How to use SGDRegressor to get prediction for a specific input?

When we have implemented multiple regression in our code, we’ve used a sample input of a house which is 1200 sqft, 3 bedrooms, 1 floor, 40 years old. (Code taken from Lab3)
We’ve implemented it like this and we got the output - $318709.09

x_house = np.array([1200, 3, 1, 40])
x_house_norm = (x_house - X_mu) / X_sigma
print(x_house_norm)
x_house_predict = np.dot(x_house_norm, w_norm) + b_norm
print(f" predicted price of a house with 1200 sqft, 3 bedrooms, 1 floor, 40 years old = ${x_house_predict*1000:0.0f}")

Similarly when we’re using a linear regressor from scikit learn we’ve used very similar code( albeit without normalisation) and the solution we got was the same as that of the above - $318709.09 (Code taken from Lab 6)

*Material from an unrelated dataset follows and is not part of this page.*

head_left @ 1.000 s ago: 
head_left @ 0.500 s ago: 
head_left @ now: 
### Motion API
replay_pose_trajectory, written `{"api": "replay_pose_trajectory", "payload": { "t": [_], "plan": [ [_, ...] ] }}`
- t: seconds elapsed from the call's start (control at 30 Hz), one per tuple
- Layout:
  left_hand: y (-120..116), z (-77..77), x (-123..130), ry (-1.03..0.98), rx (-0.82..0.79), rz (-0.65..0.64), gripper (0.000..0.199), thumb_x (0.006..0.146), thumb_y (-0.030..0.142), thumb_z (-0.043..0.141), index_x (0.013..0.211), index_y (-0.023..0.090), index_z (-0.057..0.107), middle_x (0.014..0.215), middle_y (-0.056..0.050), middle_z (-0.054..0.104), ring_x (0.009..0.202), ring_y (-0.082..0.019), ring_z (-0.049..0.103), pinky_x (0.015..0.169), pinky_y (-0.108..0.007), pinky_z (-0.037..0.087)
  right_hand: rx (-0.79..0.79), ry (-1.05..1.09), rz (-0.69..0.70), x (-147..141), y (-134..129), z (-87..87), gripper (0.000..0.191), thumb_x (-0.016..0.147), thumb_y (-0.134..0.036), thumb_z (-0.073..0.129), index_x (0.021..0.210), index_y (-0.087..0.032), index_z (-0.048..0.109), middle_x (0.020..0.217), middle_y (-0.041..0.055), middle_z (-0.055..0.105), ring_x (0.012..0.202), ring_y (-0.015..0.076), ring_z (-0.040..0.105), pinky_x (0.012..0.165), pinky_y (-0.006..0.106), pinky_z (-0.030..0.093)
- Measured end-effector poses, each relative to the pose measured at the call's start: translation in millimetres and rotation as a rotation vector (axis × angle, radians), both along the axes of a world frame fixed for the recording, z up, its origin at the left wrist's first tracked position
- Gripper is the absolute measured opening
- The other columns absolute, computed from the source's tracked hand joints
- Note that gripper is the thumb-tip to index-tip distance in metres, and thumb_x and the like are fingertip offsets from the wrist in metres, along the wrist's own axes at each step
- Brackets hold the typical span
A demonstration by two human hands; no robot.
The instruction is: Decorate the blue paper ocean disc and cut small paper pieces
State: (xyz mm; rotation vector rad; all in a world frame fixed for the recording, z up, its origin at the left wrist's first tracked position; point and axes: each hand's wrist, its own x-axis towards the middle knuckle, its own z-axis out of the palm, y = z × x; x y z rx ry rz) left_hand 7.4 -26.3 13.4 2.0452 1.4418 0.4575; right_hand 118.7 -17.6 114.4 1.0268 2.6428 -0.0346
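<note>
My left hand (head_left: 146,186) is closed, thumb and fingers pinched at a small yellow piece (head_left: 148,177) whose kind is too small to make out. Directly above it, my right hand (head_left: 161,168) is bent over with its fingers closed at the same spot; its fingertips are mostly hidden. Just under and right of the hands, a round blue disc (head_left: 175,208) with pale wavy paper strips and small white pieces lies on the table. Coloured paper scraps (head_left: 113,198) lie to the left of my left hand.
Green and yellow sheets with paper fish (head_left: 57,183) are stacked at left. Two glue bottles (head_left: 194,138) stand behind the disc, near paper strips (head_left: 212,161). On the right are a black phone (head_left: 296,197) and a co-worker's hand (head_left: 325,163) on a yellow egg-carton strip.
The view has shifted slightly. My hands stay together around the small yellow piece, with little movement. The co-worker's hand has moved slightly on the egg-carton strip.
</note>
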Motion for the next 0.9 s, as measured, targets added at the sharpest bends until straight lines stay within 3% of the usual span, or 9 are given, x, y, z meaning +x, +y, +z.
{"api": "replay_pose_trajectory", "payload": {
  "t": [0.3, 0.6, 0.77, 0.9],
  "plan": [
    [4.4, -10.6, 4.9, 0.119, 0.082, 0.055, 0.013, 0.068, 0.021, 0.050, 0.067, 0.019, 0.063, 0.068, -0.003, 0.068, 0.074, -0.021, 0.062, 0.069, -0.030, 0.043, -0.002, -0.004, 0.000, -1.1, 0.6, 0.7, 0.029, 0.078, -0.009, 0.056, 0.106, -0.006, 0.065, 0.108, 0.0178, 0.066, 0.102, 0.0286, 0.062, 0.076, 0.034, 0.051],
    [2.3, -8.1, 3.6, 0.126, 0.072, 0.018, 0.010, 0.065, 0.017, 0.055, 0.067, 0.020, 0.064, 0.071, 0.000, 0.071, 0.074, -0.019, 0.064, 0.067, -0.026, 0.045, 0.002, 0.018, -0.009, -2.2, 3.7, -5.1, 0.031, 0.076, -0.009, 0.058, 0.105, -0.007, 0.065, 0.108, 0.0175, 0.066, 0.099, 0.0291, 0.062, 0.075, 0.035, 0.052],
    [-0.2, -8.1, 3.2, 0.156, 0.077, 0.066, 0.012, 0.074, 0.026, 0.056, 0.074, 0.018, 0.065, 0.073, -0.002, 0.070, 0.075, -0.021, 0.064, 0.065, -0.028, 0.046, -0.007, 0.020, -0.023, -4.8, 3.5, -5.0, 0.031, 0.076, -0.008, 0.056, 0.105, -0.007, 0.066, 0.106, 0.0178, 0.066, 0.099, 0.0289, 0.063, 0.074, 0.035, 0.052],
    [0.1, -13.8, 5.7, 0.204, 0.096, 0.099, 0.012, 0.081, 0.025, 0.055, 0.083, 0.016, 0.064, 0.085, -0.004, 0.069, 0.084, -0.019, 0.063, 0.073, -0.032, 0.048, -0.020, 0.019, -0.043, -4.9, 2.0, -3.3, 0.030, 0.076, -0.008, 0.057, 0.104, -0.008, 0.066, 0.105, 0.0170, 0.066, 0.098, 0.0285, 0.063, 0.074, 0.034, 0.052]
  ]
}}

x_house = np.array([1200, 3,1, 40]).reshape(-1,4)
x_house_predict = linear_model.predict(x_house)
print(f" predicted price of a house with 1200 sqft, 3 bedrooms, 1 floor, 40 years old = ${x_house_predict*1000}")

How do we do this with SGDRegression? The following is the code I tried using, however it’s giving a very erroneous answer of - $363139.3. (Trying to execute code in Lab 5)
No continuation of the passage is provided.